Илюшин протянул ему пакет.
– Туфля нужна была для того, чтобы подбросить ее охотнику. Вы хотели подставить Возняка, Татьяна? Предположили, что рано или поздно появятся люди, которые станут искать Бакшаеву, и тогда она вам пригодится? Не знаю, как вы собирались это реализовать, учитывая его собаку… Но что-нибудь придумали бы. Напросились бы в гости, в конце концов. Вам это не составило бы труда.
– Где ты ее нашел? – спросил Бабкин.
– В сарае. Под корзинами для роз.
Макар отошел в сторону, положил пакет на скамью и вернулся. Татьяна стояла, словно не зная, что делать дальше. Красильщиков сидел на крыльце и раскачивался из стороны в сторону.
– Зачем? – глухо спросил он, не поднимая глаз. – Таня, заче-е-е-м?! Я… я жить не мог, когда считал, что убил, а ты – ты, думаешь, сможешь?
– Я из другого теста, Андрюша, – мягко ответила Маркелова. – Я смогу.
– А тюрьма? – хмуро спросил Сергей. – Наказание за убийство вас не пугает?
– Все ваши истории, мальчики, это лишь предположения.

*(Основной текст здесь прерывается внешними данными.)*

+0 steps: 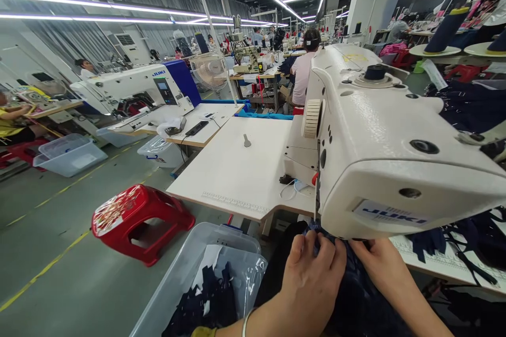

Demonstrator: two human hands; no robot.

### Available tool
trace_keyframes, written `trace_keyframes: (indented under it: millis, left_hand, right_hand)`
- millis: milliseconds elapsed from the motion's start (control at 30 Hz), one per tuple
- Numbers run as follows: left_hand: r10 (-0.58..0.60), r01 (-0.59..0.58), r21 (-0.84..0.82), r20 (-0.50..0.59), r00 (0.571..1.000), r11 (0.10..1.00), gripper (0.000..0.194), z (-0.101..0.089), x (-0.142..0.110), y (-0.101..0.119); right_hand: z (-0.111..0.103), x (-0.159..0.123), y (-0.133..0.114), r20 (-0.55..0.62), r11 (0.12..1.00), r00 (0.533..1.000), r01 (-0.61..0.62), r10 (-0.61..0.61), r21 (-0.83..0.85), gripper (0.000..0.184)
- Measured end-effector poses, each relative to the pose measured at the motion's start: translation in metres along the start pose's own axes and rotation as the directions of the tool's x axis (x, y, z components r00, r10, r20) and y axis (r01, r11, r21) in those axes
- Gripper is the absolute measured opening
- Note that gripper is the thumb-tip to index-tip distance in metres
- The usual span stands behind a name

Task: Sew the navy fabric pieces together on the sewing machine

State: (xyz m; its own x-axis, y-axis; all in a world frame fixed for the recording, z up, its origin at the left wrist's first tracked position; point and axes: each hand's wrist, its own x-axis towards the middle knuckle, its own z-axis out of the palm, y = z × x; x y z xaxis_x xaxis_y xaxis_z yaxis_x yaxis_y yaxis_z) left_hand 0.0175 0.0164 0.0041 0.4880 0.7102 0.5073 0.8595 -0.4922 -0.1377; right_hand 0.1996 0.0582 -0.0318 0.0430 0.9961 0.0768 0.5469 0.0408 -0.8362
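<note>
Dark navy fabric (358, 295) hangs below the head of a white JUKI sewing machine (395, 142). My left hand (312, 279) has its fingers curled onto the upper edge of the cloth, left of the machine head. On the cloth's other side, my right hand (375, 260) pinches it from the right, its fingertips partly hidden under the machine head. Needle and presser foot are out of sight behind the casing. A dark thread spool (375, 72) sits on top of the machine.
A clear plastic bin (205, 231) with navy pieces stands at lower left, near a red stool (138, 216). A small grey metal piece (247, 141) lies on the white table (225, 168). More navy pieces (474, 237) lie at right. A person (304, 68) sits ahead.
</note>
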Motion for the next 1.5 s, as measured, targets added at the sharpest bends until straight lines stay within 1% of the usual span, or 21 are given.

Где тело? Где доказательство моей причастности к убийству? Нет, и никогда не будет.
– Можно все перекопать вокруг Камышовки… – угрожающе начал Бабкин.

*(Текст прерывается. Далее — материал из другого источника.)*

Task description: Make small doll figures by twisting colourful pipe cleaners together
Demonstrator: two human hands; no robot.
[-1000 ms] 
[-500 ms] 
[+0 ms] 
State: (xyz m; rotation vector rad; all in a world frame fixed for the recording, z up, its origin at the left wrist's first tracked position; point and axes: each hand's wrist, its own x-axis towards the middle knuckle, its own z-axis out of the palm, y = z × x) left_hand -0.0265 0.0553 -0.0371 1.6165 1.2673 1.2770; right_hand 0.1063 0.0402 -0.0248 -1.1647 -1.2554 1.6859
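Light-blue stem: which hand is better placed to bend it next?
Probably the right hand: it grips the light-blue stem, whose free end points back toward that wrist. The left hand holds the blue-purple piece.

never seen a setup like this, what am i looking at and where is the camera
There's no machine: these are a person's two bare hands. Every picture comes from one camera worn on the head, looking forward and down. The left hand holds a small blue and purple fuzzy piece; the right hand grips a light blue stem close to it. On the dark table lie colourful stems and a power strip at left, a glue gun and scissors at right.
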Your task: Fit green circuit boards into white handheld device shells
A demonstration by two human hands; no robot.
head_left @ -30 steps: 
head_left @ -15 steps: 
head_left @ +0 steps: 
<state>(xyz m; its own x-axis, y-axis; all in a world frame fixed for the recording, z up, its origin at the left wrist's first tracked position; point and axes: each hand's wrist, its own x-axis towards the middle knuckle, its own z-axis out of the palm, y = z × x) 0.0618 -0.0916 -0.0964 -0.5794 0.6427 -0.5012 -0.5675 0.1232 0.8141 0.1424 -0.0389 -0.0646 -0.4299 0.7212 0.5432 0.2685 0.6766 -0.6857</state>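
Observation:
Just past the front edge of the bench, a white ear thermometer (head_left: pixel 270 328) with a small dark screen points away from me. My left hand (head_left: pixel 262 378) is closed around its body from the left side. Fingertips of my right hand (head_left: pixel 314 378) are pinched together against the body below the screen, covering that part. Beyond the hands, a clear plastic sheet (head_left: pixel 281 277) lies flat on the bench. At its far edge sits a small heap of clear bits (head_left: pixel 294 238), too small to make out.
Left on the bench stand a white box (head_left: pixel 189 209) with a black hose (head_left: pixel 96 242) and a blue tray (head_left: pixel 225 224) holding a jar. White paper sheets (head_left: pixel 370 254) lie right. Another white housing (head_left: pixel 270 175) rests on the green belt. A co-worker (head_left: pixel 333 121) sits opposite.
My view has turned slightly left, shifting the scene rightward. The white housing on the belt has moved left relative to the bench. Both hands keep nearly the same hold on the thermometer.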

Она презрительно пожала плечами:
– Перекапывайте! Ищите! Можете нанять поисковых собак, я бы так и сделала на вашем месте. Вы никогда ее не найдете.
– Вы человека убили, – сказал Сергей, с удивлением глядя на нее. – И хвастаетесь тем, как хорошо спрятали тело?
– Разве хвастаюсь? Нет. Я просто с вами откровенна.
– Да что с тобой, Таня? – вскрикнул Красильщиков и вскочил на ноги. – О чем ты говоришь? Как ты можешь… вот это все… про то, как ты хорошо ее спрятала… Как ты можешь?!
Лицо ее дрогнуло, и маска насмешливого превосходства исчезла, точно ее стерли одним-единственным касанием. На секунду Бабкину почудилось, что художница вот-вот разрыдается, кинется на шею Красильщикову, крикнет, что все выдумала, что ей стыдно за эту глупую выходку… Губы ее испуганно приоткрылись, и до болезненности беспомощное выражение пробежало по лицу, точно перед ними был маленький ребенок, не знающий, как объяснить свой проступок суровым взрослым людям.